Both formats implement the identical glTF 2.0 specification, so no data is lost during conversion in either direction.

$ compare_formats

GLB vs GLTF

Feature GLB GLTF
File structure Single binary file (.glb) JSON file + separate .bin + texture images
Animation Fully supported Fully supported (identical spec)
Materials PBR metallic-roughness + extensions PBR metallic-roughness + extensions
Textures Embedded inside binary External image files referenced by path
Editability Requires a parser to inspect JSON is human-readable and editable
Distribution One file, easy to share Multiple files, needs a ZIP for sharing
File size Slightly smaller (binary overhead only) JSON + binary can be marginally larger
$ when_to_use

When to Use Each Format

GLB

Use GLB when

  • Distributing a single file with everything embedded
  • Uploading to platforms or AR viewers that expect one file
  • File size and simplicity of delivery are priorities
  • You don't need to edit the scene description by hand
GLTF

Use GLTF when

  • You want to inspect or hand-edit the scene JSON with a text editor
  • Your pipeline processes textures separately from geometry
  • You need to swap out individual textures without re-exporting the whole asset
  • Debugging or learning how a glTF scene is structured
$ known_limitations

Known Limitations

01

This conversion is practically lossless since GLB and GLTF are two packaging modes of the same specification

02

The output is multiple files (JSON + binary buffer + textures), so it must be zipped for sharing

03

Relative file paths in the JSON can break if you move files without updating references

04

Some tools only accept GLB and won't load a multi-file GLTF folder

$ frequently_asked

GLB to GLTF FAQ

Is any data lost when converting GLB to GLTF?

No.
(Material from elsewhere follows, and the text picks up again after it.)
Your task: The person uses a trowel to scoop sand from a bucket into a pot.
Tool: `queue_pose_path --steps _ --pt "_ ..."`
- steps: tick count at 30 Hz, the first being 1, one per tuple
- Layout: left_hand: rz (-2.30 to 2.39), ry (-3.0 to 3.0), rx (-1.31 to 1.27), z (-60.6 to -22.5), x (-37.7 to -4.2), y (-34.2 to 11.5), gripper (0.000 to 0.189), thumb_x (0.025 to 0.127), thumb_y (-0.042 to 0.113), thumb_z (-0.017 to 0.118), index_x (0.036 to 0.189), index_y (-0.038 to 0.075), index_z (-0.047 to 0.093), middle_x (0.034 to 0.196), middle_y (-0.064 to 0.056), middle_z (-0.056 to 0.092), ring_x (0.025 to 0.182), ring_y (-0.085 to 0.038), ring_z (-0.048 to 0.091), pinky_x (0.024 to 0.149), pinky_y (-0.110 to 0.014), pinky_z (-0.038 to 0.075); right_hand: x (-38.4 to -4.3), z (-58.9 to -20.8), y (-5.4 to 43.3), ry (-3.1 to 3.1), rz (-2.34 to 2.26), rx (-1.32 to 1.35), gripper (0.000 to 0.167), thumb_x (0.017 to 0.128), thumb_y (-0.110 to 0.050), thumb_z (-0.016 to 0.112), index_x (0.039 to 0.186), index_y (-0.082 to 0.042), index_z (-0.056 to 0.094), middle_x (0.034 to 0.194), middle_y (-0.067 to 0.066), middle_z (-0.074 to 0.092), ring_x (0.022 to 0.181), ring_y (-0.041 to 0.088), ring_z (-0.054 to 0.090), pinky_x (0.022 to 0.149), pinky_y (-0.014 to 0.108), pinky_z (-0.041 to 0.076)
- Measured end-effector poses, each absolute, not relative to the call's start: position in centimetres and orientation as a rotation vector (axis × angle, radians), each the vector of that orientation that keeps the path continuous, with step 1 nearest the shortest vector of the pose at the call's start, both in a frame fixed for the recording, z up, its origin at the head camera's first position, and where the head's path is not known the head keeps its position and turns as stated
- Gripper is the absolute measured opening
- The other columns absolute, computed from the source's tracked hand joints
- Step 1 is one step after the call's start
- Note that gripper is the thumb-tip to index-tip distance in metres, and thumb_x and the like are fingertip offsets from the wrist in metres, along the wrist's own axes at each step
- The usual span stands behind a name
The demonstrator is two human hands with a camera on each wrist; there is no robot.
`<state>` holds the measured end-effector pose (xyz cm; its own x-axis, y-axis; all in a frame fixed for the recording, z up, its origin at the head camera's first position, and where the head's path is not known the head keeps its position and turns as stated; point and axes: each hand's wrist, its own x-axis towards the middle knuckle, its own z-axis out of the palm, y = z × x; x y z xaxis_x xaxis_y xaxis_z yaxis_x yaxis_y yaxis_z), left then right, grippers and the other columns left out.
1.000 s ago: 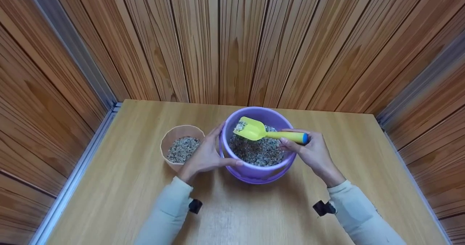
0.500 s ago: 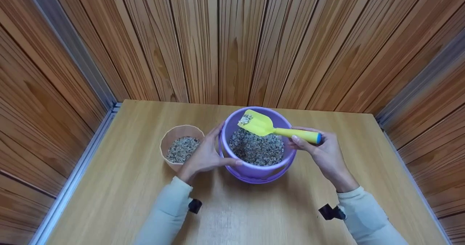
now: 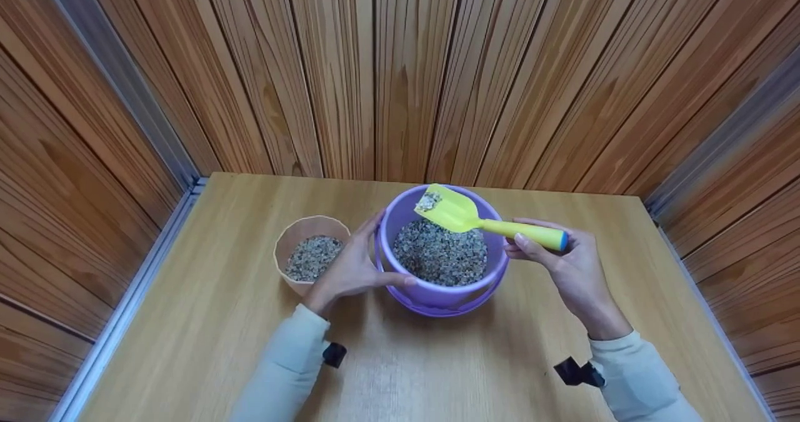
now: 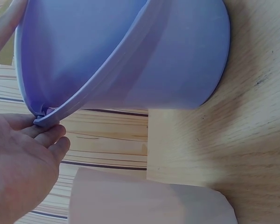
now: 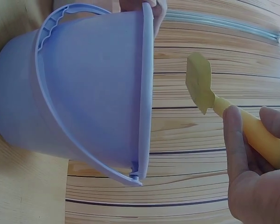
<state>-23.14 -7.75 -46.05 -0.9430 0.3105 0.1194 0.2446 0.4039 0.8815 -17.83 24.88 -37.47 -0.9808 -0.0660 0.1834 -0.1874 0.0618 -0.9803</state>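
Observation:
Gravel-like grains (image 3: 440, 253) fill the lower part of a purple bucket (image 3: 447, 291), whose handle hangs down in front. At the bucket's left side my left hand (image 3: 356, 266) holds the rim, thumb along the front; in the left wrist view its fingers (image 4: 51, 135) meet the rim by the handle joint. My right hand (image 3: 565, 266) grips the handle of a yellow toy shovel (image 3: 455, 211) with a blue end. The shovel's blade is above the bucket, with a few pale grains at its tip. The right wrist view has the shovel (image 5: 199, 81) higher than the rim.
Left of the bucket, partly behind my left wrist, stands a peach-coloured pot (image 3: 282, 256) with similar grains inside. Both containers rest on a light wooden table (image 3: 431, 359). Wood-plank walls (image 3: 387, 78) close in the back and both sides.
My right hand has moved right and lifted the shovel a little, drawing its blade toward the bucket's back rim. The left hand and both containers stay in place.

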Motion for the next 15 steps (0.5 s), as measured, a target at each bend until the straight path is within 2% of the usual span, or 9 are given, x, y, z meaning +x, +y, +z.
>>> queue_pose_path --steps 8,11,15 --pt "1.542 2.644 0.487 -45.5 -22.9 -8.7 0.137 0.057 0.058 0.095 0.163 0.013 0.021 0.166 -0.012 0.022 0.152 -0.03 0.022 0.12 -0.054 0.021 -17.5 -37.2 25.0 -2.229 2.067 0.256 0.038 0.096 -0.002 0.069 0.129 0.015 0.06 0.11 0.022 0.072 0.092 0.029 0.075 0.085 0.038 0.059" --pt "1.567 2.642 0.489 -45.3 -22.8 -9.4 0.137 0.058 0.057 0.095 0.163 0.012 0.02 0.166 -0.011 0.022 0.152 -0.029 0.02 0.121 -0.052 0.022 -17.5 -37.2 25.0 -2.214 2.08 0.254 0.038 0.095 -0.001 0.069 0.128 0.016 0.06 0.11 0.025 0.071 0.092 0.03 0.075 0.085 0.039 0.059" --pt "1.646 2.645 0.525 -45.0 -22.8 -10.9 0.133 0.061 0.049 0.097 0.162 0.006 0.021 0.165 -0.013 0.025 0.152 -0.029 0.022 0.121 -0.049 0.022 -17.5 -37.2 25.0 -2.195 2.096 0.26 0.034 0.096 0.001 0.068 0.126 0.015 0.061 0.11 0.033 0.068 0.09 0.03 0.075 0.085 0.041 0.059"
GLB and GLTF are two packaging formats for the exact same glTF 2.0 specification. All geometry, materials, animations, and extensions are preserved. The only difference is how the data is packaged.

Why would I want separate files instead of one GLB?

Separate files let you inspect the JSON scene description in a text editor, swap textures individually, and integrate more easily into pipelines that process geometry and images as separate assets.

Can I convert back to GLB without losing anything?

Yes. The round trip is lossless. You can go from GLB to GLTF and back as many times as you need.

How do I share a GLTF file with someone?

Zip all the files together (the .gltf JSON, the .bin buffer, and all texture images). The recipient needs to extract them into the same folder structure for the paths to work correctly. Polyforge does this for you automatically.